ABOUT THIS TASK
From the first line to the last, reproduce the material exactly.

____ GIVEN DATA

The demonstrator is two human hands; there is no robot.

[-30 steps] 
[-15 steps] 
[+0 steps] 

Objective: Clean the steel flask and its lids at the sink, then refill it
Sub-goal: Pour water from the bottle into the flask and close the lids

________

SOLUTION FOR THIS EXERCISE
The demonstrator is two human hands; there is no robot.

[-30 steps] 
[-15 steps] 
[+0 steps] 

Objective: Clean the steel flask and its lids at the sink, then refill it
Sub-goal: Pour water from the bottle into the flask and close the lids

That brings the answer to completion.